Brown Ultrasound Tape Review – 9:17:15
ARTICLE #1 – If “2-Point Compression” is Good, Would “5-Point Compression” Be More Good?
Srikar et al. Isolated Deep Venous Thrombosis: Implications for 2-Point Compression Ultrasonography of the Lower Extremity. Annals of Emergency Medicine 2015; 66: 262-267
For the evaluation of DVT, the American Institute of Ultrasound in Medicine recommends compressibility and spectral Doppler waveforms of the Common Femoral, proximal Deep Femoral, Femoral, Popliteal, and proximal Great Saphenous veins. But ever since Bernardi et al found equivalence with “2-Point Compression” plus D-Dimer, many ER physicians have been employing this faster technique at the bedside, which uses compressibility and direct visualization of the Common Femoral and Popliteal veins only. This study questioned whether we should consider assessing more veins by investigating the prevalence of thrombi elsewhere in symptomatic patients. This was a 6 year retrospective study of 2451 symptomatic patients who received “comprehensive” studies of the Common Femoral, Deep Femoral, Femoral, Popliteal, and Calf veins, which were interpreted by vascular surgeons.
|Location of Thrombus (Thrombi)||# (n = 362 positive tests) (%)|
|Common Femoral only||5 (1.4)|
|Deep Femoral only||3 (0.8)|
|Femoral only||20 (5.5)|
|Popliteal only||53 (14.6)|
|Calf veins only||58 (16)|
|Common + Femoral||15 (4.1)|
|Common + Femoral + Deep||7 (1.9)|
|Common + Femoral + Popliteal||28 (7.7)|
|Common + Deep + Popliteal||7 (1.9)|
|Common + Popliteal||3 (0.83)|
|Common + Femoral + Deep + Popliteal||35 (9.6)|
|Femoral + Deep||1 (0.27)|
|Femoral + Popliteal||56 (15.4)|
|Calf + proximal veins||71 (19.6)|
The Bottom Line: Expanded assessment of more veins takes more time and some extra training, but may decrease D-Dimer testing and subsequent follow up comprehensive studies. Isolated assessment of femoral and popliteal would have missed many thrombi in this study, but it is currently unknown exactly what embolic risk these other clots pose, and whether knowing of their existence adds any value in considering further hematological workup.

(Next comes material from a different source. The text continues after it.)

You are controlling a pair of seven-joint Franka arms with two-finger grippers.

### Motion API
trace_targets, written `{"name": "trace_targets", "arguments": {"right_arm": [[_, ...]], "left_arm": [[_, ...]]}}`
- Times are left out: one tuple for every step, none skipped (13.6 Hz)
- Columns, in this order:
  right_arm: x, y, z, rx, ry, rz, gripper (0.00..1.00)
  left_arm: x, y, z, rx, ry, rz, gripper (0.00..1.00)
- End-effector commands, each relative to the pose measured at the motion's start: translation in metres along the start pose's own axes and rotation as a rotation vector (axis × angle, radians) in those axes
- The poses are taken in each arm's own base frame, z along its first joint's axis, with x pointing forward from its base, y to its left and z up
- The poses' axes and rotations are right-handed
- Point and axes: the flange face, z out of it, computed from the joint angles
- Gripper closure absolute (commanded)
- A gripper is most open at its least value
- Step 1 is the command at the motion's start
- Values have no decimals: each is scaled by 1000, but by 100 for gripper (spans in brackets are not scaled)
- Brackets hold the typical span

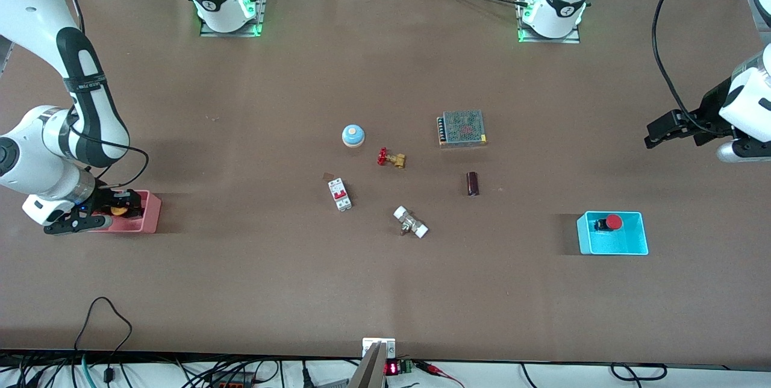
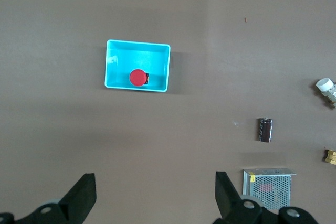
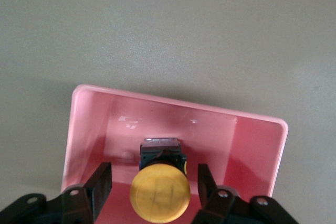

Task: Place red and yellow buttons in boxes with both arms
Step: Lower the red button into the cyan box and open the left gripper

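Observation:
The yellow button (image 1: 118, 211) lies in the pink box (image 1: 150, 214) at the right arm's end of the table. My right gripper (image 1: 114, 207) is down in that box, open, with a finger on each side of the button's cap and a gap at both sides; the right wrist view shows the button (image 3: 159, 193), the box (image 3: 252, 145) and the gripper (image 3: 155, 187). The red button (image 1: 613, 222) lies in the cyan box (image 1: 626, 247). My left gripper (image 1: 653, 135) is open and empty, up in the air at the left arm's end. The left wrist view shows its gripper (image 2: 155, 198), the cyan box (image 2: 137, 43) and the red button (image 2: 138, 77).
In the middle of the table lie a blue-domed round piece (image 1: 353, 135), a brass valve with a red handwheel (image 1: 391, 158), a mesh-covered power supply (image 1: 462, 128), a white circuit breaker (image 1: 340, 194), a dark cylinder (image 1: 473, 184) and a white-ended fitting (image 1: 411, 223).

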Motion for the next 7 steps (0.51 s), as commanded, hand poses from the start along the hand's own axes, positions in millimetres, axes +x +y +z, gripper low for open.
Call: {"name": "trace_targets", "arguments": {"right_arm": [[2, 1, -2, 10, 17, -8, 23], [3, 0, -3, 10, 18, -10, 17], [5, 0, -10, 7, 29, -12, 9], [8, -1, -22, 4, 39, -13, 1], [9, -3, -35, 6, 39, -18, 0], [6, -3, -50, 17, 18, -18, 0], [5, -4, -71, 24, 3, -18, 0]], "left_arm": [[-2, -4, -3, -8, -14, -10, 0], [-2, -4, -5, -8, -12, 18, 0], [-2, -4, -5, -8, -14, 30, 0], [-4, -4, -9, -9, -19, 26, 0], [-6, -4, -19, -8, -28, 27, 0], [-6, -4, -31, -7, -23, 33, 0], [-6, -4, -34, -8, -19, 44, 0]]}}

ARTICLE #2 – Breaking News Bulletin: Some Lumbar Punctures Are Harder Than Others!
Nomura et al, A Randomized Controlled Trial of Ultrasound-Assisted Lumbar Puncture. J Ultrasound Med 2007; 26: 1341-1348
In this randomized, prospective, double-blind study, Nomura et al sought to answer whether ultrasound imaging during lumbar puncture (LP) can increase success and ease of LP, and whether there are select populations that may benefit more. In 46 patients, they compared the Palpation Landmarks method (PL) to the Ultrasound Landmarks method (UL), and stratified by BMI; the ED sonographers took a 5-minute training course and performed two practice scans to qualify. With patients either sitting or in the lateral decubitus position, the linear array probe was held midline in the sagittal view to view the dorsal spinous processes, the optimal site was marked with ink, and the LP was performed without real-time guidance. Operators’ “ease” and patients’ “comfort” were both evaluated with the Visual Analog Scale, from 0-10, with 0 representing “very easy” and “minimal discomfort,” respectively.
|Parameter||PL (n = 22)||UL (n = 24)||P value|
|# of Attempts||2||2||>.05|
|Procedure time (min)||19.5||15||>.05|
Patients with BMI >30
|Parameter||PL (n = 7)||UL (n = 5)||P value|
|# of Attempts||2.4||1.6||.22|
|Procedure time (min)||25.3||20.3||.57|
The Bottom Line: While this study suffered from lack of statistical significance, there were trends towards less attempts, more operator ease, more patient comfort, and less time required when ultrasound was employed, and the differences were greater when the patients’ BMI was >30. Further study is required here, but there seems to be little downside and some potential upside to checking your landmarks with Ultrasound, particularly when your palpated landmarks are obscured deep under soft tissues.